Yo nunca me creí un ganador con las mujeres. O nunca me creí un ganador en ningún aspecto de esta mi vida tibia y sin sobresaltos. Pero en esta mañana de un otoño recién llegado, sentí que el timón de mi existencia estaba dando un giro sorpresivo, un viraje inesperado. Entonces, recién entonces, me di cuenta de lo hermosa que eras. Tus pómulos parecían sostener o ser sostenidos por una quijada perfecta, marco de una dentadura prolija y siempre visible, con los incisivos algo avanzados. Tus ojos del color de la miel miraban a través de mí. Todo ese cuadro magnífico tocado por un cabello lacio y castaño cuyas puntas te acariciaban los hombros. “Capaz que me enamoro”, pensé o dije, porque en ese momento tu mano avanzó sobre la mesa y, en vez de tomar otro pedazo de pizza (como en un principio creí que lo harías), se posó sobre la mía. La sentí fría y dura, algo así como una garra, aunque tu gesto desmentía esa frialdad y esa dureza. La sensación de liebre atrapada por un halcón me duró un segundo y al segundo siguiente se esfumó por completo: me sentí protegido.

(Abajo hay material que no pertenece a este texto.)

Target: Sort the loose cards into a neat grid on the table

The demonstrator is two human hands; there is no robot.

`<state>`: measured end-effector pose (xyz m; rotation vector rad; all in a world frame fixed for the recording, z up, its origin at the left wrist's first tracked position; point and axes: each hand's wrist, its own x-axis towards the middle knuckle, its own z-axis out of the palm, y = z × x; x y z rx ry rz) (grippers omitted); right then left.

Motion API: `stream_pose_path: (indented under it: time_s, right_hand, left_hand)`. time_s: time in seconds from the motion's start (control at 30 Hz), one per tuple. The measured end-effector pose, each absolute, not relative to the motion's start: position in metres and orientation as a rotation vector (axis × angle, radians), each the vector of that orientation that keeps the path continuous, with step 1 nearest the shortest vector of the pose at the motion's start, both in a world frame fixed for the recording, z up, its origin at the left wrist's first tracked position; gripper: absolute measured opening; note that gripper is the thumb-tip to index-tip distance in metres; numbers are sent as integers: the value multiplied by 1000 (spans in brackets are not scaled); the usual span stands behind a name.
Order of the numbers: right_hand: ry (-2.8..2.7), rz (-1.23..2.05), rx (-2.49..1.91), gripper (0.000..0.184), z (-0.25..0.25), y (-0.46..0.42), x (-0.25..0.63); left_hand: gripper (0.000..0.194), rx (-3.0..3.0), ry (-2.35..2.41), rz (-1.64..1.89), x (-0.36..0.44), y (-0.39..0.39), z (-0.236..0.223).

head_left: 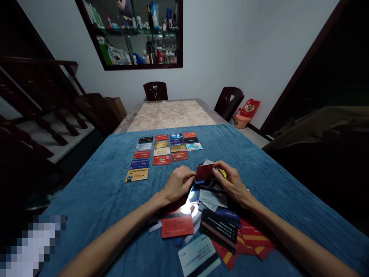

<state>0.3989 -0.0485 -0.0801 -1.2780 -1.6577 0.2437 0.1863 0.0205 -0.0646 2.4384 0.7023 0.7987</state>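
Observation:
Between my two hands is a dark red card, raised above a loose heap of plastic cards. My left hand pinches its left edge. The fingers of my right hand close on its right side, with a whitish card edge and a bit of yellow showing behind. Below lie a white striped card, an orange-red card, a black card and a pale green card, overlapping several others. Farther off, cards stand in columns, among them a yellow card and a blue card.
A blue cloth covers the near part of the table; a patterned tabletop shows beyond. Dark chairs stand around it. A glass-shelved cabinet is set in the wall. At the right, a red bag rests on an orange tub.

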Motion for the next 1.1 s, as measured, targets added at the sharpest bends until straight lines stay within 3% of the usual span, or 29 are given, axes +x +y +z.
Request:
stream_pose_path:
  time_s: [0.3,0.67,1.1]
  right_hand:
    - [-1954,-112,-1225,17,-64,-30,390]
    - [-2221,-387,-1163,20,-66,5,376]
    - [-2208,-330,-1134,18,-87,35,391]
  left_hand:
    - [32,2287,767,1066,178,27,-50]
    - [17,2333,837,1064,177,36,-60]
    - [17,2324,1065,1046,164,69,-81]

Tanques y jeeps y unimogs y soldados de a pie recorrían las calles, pidiendo documentos, requisando, amenazando con su parafernalia de bajo presupuesto a una ciudadanía azorada que aún no se despegaba de sus cobijas.

Las risas y los gritos de los niños que ocupaban las tres mesas de al lado, dos docenas de gargantas vigorosas, excitadas por la inesperada e incomprensible libertad de verse fuera de las aulas “hasta que la situación institucional se normalice”, conjuraban el clima de ocupación que se respiraba en la calle, al otro lado de la vidriera.

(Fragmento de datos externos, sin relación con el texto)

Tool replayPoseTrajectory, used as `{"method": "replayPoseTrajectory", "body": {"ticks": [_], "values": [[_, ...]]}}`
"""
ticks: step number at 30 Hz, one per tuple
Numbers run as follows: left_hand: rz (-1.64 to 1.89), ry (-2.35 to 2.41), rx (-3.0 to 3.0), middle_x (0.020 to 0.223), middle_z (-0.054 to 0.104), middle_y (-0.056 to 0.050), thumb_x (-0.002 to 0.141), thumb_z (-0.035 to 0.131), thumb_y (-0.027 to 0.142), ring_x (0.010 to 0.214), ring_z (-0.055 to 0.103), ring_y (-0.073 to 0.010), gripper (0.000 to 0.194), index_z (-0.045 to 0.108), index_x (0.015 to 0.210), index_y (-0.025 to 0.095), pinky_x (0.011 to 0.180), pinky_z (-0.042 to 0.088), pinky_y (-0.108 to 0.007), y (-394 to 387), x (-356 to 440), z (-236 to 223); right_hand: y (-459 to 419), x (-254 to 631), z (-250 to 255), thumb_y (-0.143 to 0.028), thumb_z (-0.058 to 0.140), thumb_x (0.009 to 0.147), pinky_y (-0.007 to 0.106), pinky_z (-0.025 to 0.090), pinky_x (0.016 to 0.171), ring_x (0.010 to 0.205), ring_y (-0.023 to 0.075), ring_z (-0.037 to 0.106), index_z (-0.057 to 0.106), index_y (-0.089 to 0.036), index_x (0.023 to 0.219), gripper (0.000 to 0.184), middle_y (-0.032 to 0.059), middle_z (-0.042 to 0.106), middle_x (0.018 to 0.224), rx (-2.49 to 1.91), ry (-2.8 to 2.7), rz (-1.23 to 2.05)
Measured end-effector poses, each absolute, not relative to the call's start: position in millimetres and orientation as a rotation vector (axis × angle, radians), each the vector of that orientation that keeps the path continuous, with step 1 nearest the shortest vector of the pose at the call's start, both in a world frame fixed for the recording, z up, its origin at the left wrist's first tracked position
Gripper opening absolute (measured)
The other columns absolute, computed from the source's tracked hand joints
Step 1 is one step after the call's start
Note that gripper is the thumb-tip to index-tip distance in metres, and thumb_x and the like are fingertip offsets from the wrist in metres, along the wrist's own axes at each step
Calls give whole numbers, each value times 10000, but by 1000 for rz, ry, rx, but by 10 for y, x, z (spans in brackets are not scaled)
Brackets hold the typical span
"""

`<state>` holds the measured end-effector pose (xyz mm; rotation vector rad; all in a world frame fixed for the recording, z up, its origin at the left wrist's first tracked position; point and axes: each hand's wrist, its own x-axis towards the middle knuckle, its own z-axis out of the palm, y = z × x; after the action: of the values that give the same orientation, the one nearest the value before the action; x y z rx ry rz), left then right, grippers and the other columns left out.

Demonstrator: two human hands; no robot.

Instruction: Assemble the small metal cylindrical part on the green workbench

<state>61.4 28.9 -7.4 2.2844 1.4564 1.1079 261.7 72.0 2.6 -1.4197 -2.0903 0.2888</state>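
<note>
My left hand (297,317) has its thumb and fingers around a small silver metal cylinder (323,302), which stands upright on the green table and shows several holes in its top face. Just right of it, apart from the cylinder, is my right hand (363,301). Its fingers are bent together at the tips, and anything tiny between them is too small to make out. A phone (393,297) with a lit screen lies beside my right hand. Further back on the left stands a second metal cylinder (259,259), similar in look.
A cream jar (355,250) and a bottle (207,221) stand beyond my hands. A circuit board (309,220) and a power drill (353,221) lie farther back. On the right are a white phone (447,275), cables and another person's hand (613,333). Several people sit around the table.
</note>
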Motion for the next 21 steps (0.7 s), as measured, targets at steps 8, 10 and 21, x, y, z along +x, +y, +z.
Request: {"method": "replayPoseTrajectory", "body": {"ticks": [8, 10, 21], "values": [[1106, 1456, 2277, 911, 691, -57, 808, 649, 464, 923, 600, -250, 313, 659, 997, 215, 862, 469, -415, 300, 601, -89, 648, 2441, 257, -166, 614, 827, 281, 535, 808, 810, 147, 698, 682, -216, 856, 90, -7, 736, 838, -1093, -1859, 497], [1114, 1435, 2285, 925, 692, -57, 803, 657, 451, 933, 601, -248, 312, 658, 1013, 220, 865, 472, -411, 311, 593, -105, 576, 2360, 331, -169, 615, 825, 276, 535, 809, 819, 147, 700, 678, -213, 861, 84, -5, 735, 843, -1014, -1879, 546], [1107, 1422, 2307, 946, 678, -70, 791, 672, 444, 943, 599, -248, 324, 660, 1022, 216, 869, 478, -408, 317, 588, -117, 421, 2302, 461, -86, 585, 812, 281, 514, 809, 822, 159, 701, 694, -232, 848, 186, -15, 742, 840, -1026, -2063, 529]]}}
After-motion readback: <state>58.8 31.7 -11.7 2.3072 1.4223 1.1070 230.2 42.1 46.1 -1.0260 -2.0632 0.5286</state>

Tu dedos helados y duros seguían aferrándome, lo cual me hacía sentir como que un ciego trataba de ayudarme a cruzar la calle. Puse mi mano tibia sobre tu garra que me protegía. “Vamos a caminar”, dijiste. Vi en la calle tanto verde oliva que me sentí un vietnamita. Pero con mi documentación en regla y sin vinculaciones probables o improbables con un enemigo invisible, acepté tu invitación sin preocuparme por la regularidad de tus papeles.

No habíamos andado veinte metros cuando algo se me quebró adentro. No fue una sensación, fue un conjunto de sensaciones entre las que destacaba el crujir de un lugar remoto de mi cuerpo. Una milésima de segundo después, el estampido, la furia sonora que me tira de boca a no sé qué distancia de donde había dado mi último paso. Miro con mis ojos ciegos hacia donde deberías estar vos. Obviamente, no te veo.

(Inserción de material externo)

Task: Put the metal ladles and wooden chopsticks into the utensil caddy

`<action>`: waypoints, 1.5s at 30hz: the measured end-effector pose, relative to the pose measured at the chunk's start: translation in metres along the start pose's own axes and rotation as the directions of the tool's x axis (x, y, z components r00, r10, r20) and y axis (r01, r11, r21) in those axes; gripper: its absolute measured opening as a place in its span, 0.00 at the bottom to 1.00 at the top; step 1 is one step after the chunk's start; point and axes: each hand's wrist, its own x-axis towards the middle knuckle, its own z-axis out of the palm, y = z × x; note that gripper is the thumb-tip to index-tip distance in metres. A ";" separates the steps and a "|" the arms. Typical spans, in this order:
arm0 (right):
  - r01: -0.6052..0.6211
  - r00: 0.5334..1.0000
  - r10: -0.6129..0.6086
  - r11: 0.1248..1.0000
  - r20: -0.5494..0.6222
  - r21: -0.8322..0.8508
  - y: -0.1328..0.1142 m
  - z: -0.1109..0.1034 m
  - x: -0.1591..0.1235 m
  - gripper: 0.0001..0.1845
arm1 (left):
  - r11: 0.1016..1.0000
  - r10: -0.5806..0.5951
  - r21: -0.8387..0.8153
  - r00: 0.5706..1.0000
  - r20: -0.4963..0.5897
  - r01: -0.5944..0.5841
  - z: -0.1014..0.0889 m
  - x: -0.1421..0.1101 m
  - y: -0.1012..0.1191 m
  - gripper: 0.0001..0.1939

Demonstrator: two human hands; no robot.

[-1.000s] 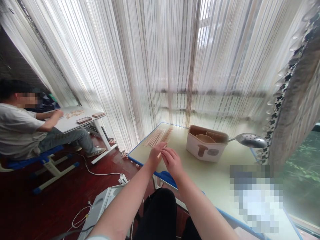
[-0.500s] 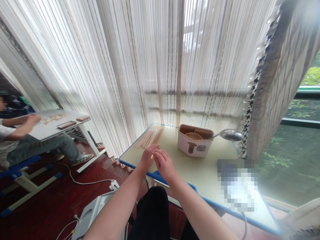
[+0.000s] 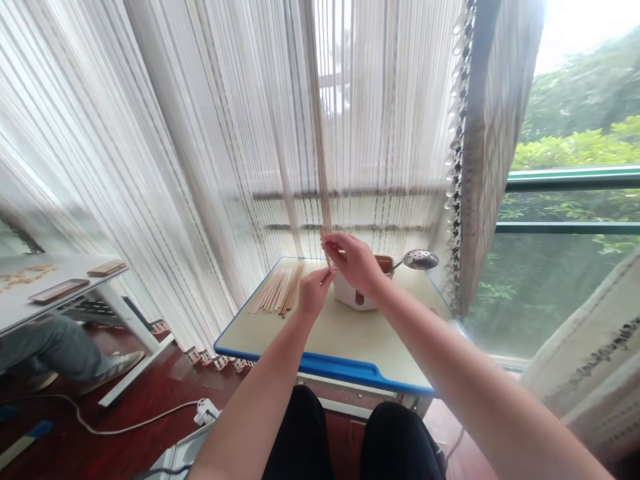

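My left hand (image 3: 314, 293) is closed in a pinch at the lower end of some chopsticks (image 3: 329, 256), held above the table. My right hand (image 3: 356, 261) has its fingers closed round their upper part; how many there are I cannot tell. They stand nearly upright, slightly tilted. Loose chopsticks (image 3: 270, 293) lie side by side left of my hands, pale ones with darker brown ones at their right. Behind my right hand stands a white and brown utensil holder (image 3: 350, 297), partly hidden. A metal slotted spoon (image 3: 420, 259) leans out over its right side.
The small table (image 3: 300, 333) has a blue edge and a blue front groove. Curtains (image 3: 225, 133) hang close behind it. At the left, another person's leg (image 3: 75, 353) shows beneath a white table (image 3: 15, 313) with small pieces and a tray (image 3: 59, 291). A cable (image 3: 135, 430) crosses the floor.
Both hands have risen from low over the table's front, and the chopsticks now point upward. The view has swung right; the blurred-out object and the other person's hands have left it.
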 end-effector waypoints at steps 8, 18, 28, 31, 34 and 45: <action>-0.050 0.998 0.048 0.997 -0.038 -0.058 -0.008 -0.065 0.027 0.07 | 0.976 0.107 -0.200 0.988 0.112 -0.083 0.019 0.044 0.056 0.12; -0.046 0.999 0.041 0.975 -0.028 -0.217 0.015 -0.084 0.043 0.04 | 0.958 0.113 -0.279 0.982 0.154 -0.066 0.045 0.088 0.057 0.11; -0.148 0.986 0.162 0.945 0.025 -0.290 0.057 -0.081 0.047 0.05 | 0.951 0.064 -0.306 0.948 0.310 0.036 0.074 0.102 0.021 0.11; -0.199 0.975 0.218 0.936 0.033 -0.291 0.063 -0.081 0.050 0.06 | 0.937 0.036 -0.339 0.941 0.336 0.085 0.079 0.100 0.016 0.13; -0.262 0.959 0.281 0.916 0.022 -0.304 0.066 -0.081 0.056 0.06 | 0.913 0.030 -0.395 0.946 0.324 0.106 0.083 0.101 0.014 0.15; -0.357 0.912 0.406 0.851 0.052 -0.385 0.082 -0.079 0.072 0.07 | 0.917 0.054 -0.390 0.943 0.328 0.083 0.090 0.109 0.009 0.14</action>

Tengo la boca llena de escombros que ni siquiera intento escupir. Estoy recuperando la vista y veo, entre el polvo y el humo, los destrozos del lugar que acabamos de dejar: lanzas de aluminio, dagas de vidrio, mesas y sillas retorcidas, gente ensangrentada que ayuda a salir a gente más ensangrentada. Llegan las ambulancias y yo siento un extraño alivio, como si de ello dependiera mi vida. Pero no, no me dan la menor importancia, ni siquiera reparan en mi aspecto de cadáver. Su tarea primordial, prioritaria y nada satisfactoria, es sacar lo que queda de los bulliciosos niños en bolsas negras con cierre.

Después se encargan de mí, no los paramédicos sino un soldado que clava su rodilla entre mis escápulas y hunde el caño de su Ballester Molina en la parte blanda de mi nuca.

Con el mínimo campo visual de que disponía (rodilla en espalda, pistola en la nuca), alcancé a ver, como fragmentos de un texto que no llegué a memorizar, los retazos inconfundibles de esa cuerina berreta y verde agua. Los pedazos, ahora veo que son de plástico, de ese bolso insoportablemente feo. Y allí la capelina, intacta como un enigma sin descifrar, pero con la rosa azul despidiendo un humo denso y negro.

La única pregunta que me hicieron fue cómo te llamabas, les conté del nombre que me dijiste y no me creyeron. No me creyeron nada, ni las cosa que inventé para que dejen de torturarme. Desde entonces, nadie volvió a hablar de mí.